## DIRECTIONS
Look below for the line that has "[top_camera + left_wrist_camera"; output exactly from it through the line that has "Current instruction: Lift", and leave the pictures out.
======== DATA FOR PROCESSING
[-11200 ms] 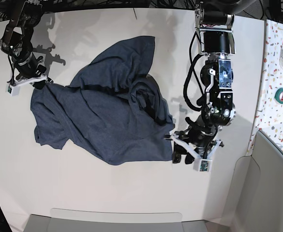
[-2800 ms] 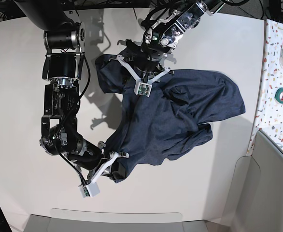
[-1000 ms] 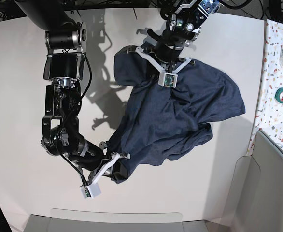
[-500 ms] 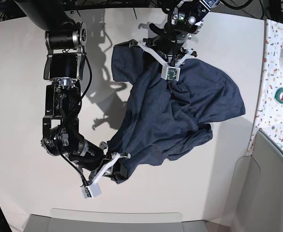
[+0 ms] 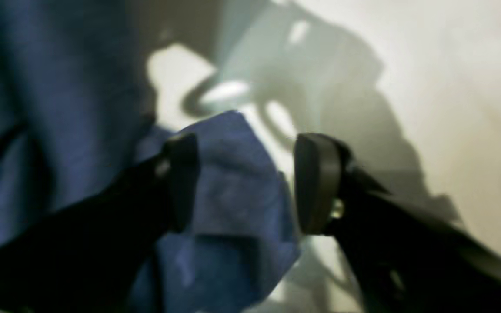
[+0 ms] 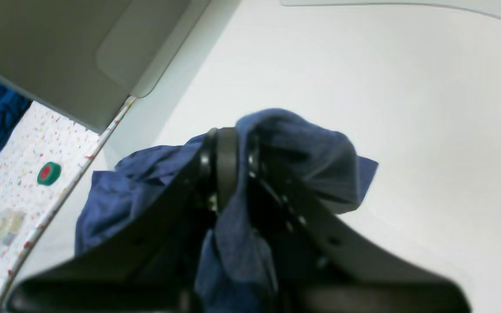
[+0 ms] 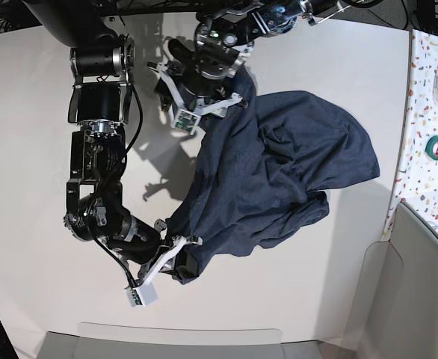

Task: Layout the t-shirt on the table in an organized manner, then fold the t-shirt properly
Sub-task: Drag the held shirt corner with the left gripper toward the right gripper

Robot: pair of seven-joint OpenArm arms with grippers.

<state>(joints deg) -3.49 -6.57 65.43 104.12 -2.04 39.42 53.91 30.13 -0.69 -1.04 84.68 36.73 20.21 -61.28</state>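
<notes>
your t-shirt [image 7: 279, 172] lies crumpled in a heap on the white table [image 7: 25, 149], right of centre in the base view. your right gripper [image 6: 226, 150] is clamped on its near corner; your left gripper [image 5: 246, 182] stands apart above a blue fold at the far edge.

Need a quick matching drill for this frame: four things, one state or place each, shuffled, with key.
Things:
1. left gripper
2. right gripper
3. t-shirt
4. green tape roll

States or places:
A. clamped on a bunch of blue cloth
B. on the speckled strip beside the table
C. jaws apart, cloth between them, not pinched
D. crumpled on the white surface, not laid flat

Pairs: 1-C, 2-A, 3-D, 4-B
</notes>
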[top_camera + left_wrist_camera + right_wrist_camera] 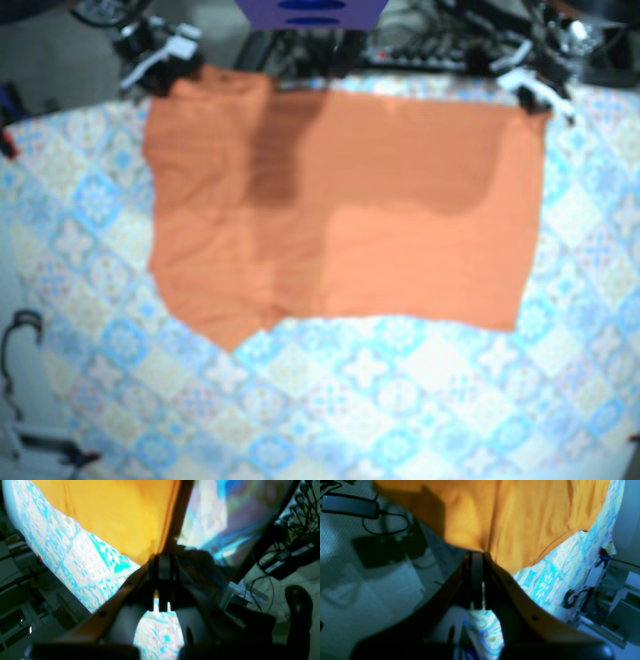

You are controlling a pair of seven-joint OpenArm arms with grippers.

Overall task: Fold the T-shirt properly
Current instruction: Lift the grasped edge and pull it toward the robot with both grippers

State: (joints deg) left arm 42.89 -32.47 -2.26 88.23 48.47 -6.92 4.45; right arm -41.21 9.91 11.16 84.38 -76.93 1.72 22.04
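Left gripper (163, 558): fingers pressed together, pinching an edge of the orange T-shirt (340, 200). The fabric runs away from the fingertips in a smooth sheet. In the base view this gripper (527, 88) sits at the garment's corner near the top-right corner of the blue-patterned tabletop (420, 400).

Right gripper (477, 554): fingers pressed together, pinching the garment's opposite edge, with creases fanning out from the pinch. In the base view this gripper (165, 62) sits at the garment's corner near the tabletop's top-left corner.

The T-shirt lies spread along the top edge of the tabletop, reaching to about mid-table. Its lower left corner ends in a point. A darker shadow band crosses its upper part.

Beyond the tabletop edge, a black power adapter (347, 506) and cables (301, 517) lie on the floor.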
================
## RESPONSE BELOW
[top_camera + left_wrist_camera + right_wrist_camera] 

You are controlling a pair of seven-joint OpenArm arms with grippers.

Overall task: Fold the T-shirt properly
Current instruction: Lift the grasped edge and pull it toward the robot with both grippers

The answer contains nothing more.